About this exercise: The entries below hold a line with "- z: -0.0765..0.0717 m" and a line with "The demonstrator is". Return those lines and all that lie between them, exactly and only.

Available data:

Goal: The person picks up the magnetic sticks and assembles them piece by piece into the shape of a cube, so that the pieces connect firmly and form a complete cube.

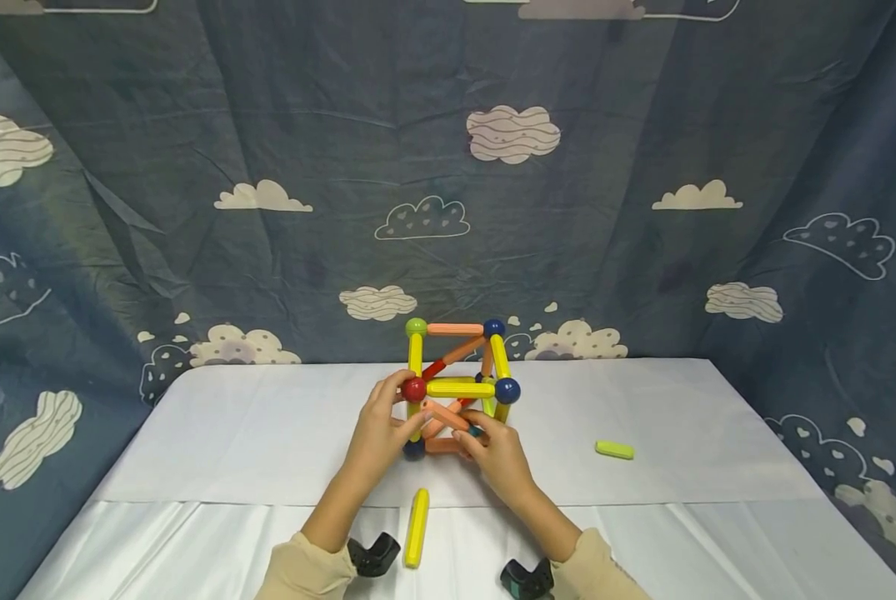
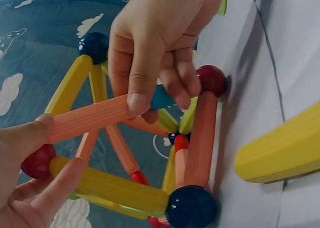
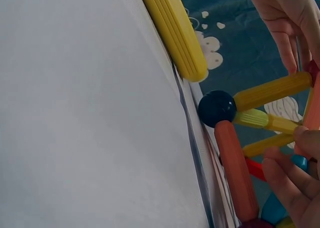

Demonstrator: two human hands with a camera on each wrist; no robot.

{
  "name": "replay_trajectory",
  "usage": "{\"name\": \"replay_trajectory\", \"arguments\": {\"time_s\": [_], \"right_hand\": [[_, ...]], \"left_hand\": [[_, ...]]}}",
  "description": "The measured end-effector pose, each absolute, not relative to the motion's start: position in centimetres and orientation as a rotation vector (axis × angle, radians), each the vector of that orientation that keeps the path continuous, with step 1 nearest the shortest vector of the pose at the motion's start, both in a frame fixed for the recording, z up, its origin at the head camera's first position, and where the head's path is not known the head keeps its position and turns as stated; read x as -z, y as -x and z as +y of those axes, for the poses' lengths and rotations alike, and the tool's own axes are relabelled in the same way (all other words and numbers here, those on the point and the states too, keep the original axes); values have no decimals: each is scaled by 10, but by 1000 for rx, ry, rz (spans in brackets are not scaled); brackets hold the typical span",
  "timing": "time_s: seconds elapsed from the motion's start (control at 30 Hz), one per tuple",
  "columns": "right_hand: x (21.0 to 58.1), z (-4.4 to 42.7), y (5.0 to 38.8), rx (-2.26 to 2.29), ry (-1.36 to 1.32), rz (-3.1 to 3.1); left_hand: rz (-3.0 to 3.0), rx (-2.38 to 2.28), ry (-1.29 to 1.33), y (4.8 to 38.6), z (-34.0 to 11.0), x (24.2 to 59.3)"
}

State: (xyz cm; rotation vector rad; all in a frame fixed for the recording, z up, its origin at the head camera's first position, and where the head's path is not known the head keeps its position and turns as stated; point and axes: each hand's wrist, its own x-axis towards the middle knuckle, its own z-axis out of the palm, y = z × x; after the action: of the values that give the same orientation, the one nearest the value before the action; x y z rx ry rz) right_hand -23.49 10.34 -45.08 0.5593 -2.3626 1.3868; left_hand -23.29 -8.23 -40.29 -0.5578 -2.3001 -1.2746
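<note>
A frame of magnetic rods and balls stands on the table, with yellow rods (image 1: 458, 387) and orange rods joined by blue, green and red balls. My left hand (image 1: 376, 425) holds it at the red ball (image 2: 39, 161) on its near upper left corner. The left thumb touches one end of a slanting orange rod with a teal end (image 2: 92, 119). My right hand (image 1: 496, 454) pinches that rod near the teal end, between thumb and fingers. Whether the rod's left end meets the red ball is unclear. In the right wrist view a blue ball (image 3: 217, 109) marks another corner.
A loose yellow rod (image 1: 417, 529) lies in front of the frame, between my forearms. To the right is a short lime-green rod (image 1: 614, 450). White cloth covers the table (image 1: 230, 450); a dark curtain with clouds (image 1: 327, 250) hangs behind and at both sides.
</note>
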Motion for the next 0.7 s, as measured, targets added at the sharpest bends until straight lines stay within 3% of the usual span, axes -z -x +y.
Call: {"name": "replay_trajectory", "arguments": {"time_s": [0.7], "right_hand": [[454,98,237,-1323,-479,-2295]], "left_hand": [[-2134,1334,493,236,-70,416]]}}
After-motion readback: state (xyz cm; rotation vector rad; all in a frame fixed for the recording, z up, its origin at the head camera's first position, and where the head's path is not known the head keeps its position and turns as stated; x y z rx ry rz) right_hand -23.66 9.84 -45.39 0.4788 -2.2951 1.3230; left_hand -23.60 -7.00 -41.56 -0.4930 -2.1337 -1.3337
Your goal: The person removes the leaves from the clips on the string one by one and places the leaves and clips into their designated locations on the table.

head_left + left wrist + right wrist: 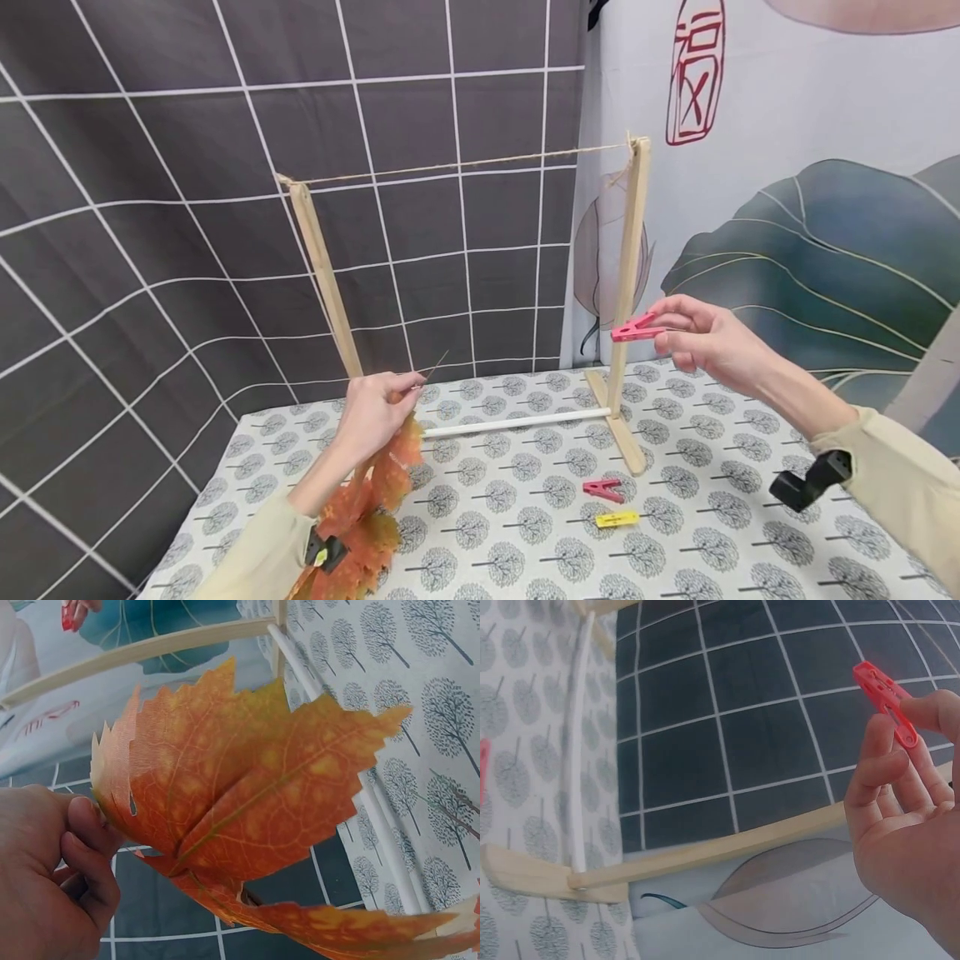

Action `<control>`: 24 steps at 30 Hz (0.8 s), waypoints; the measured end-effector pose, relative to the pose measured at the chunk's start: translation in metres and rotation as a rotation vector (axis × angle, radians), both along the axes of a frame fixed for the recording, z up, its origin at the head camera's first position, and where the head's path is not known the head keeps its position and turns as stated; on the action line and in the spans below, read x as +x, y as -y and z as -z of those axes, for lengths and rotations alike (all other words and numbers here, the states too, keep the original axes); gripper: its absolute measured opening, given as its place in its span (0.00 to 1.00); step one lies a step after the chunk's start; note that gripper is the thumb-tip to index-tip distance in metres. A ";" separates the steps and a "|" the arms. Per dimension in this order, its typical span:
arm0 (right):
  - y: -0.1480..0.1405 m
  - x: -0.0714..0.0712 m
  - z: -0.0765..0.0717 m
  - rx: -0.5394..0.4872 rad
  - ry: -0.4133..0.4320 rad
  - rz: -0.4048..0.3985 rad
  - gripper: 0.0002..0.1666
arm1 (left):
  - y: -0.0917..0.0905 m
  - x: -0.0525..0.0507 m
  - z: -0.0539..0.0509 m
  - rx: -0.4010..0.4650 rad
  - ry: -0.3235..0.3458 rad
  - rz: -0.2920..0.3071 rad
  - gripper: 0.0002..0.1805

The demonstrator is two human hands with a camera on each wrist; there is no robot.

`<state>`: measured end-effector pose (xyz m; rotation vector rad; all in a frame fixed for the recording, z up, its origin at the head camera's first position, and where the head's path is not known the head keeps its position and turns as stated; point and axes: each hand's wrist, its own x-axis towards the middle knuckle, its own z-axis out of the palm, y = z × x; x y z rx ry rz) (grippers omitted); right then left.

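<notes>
My left hand (381, 410) pinches the stem end of a garland of orange maple leaves (360, 517), which hangs down below it beside the left post. In the left wrist view, one big leaf (247, 765) fills the middle, close to the fingers. My right hand (701, 337) pinches a pink clothespin (636, 327) between thumb and fingers, in front of the right post. That same clothespin (887, 701) points away from the fingertips in the right wrist view. Between two wooden posts (630, 267) runs a thin twine (465, 163), with both hands below its height.
On the tree-patterned tablecloth (495, 542) lie a second pink clothespin (603, 490) and a yellow clothespin (617, 519). A white rod (517, 422) joins the posts low down, and a wooden foot (626, 446) supports the right one. Behind hangs a dark gridded cloth (495, 217).
</notes>
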<state>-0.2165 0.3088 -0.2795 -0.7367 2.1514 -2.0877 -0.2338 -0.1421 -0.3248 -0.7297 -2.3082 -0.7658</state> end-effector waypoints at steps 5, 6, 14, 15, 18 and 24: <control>0.000 0.001 0.009 0.038 -0.007 0.002 0.17 | 0.003 0.003 0.002 -0.035 0.038 -0.028 0.10; 0.001 0.001 0.011 0.048 -0.009 0.007 0.18 | 0.003 0.004 0.001 -0.038 0.048 -0.029 0.10; 0.001 0.005 0.026 0.065 -0.011 0.023 0.18 | 0.006 0.009 0.003 -0.054 0.127 -0.032 0.11; 0.001 0.005 0.028 0.060 -0.011 0.016 0.18 | 0.007 0.010 0.003 -0.059 0.132 -0.034 0.11; 0.000 0.008 0.034 0.031 -0.009 -0.009 0.19 | 0.009 0.011 0.004 -0.082 0.134 -0.032 0.11; -0.003 0.012 0.047 0.017 0.014 -0.037 0.19 | 0.015 0.014 0.008 -0.092 0.150 -0.023 0.11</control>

Expected answer:
  - z: -0.0765..0.0717 m
  - rx: -0.5394..0.4872 rad
  - ry: -0.4133..0.4320 rad
  - rz: -0.4048..0.3985 rad
  - gripper: 0.0002..0.1666
arm1 (left):
  - y: -0.0917..0.0905 m
  - x: -0.0525..0.0507 m
  - z: -0.0539..0.0509 m
  - rx: -0.4010..0.4650 rad
  - ry: -0.3235..0.3458 rad
  - rz: -0.2920..0.3071 rad
  - gripper: 0.0002..0.1805

The demonstrator is two human hands with a camera on each wrist; there is no robot.

The response is complete as it stands.